About this task →
An exact copy of the lines from the start of the material below through the line containing "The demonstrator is" is the required answer, and it includes no pictures.
=== Information supplied ===
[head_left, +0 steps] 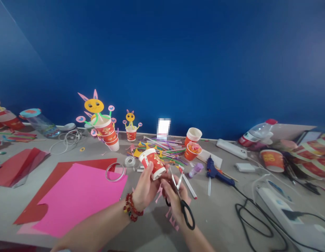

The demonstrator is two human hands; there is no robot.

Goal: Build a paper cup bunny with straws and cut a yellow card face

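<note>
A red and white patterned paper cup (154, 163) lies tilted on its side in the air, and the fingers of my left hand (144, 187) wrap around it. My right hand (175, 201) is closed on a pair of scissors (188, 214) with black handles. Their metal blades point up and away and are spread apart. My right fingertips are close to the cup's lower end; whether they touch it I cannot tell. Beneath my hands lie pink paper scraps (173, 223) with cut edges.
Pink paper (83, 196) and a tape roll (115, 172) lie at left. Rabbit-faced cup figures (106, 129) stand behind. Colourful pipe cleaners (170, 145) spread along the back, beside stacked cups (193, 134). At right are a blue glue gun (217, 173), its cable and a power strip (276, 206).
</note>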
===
The completed task →
[head_left, +0 steps] 

The demonstrator is two human hands; there is no robot.

No more output will be given for this exercise.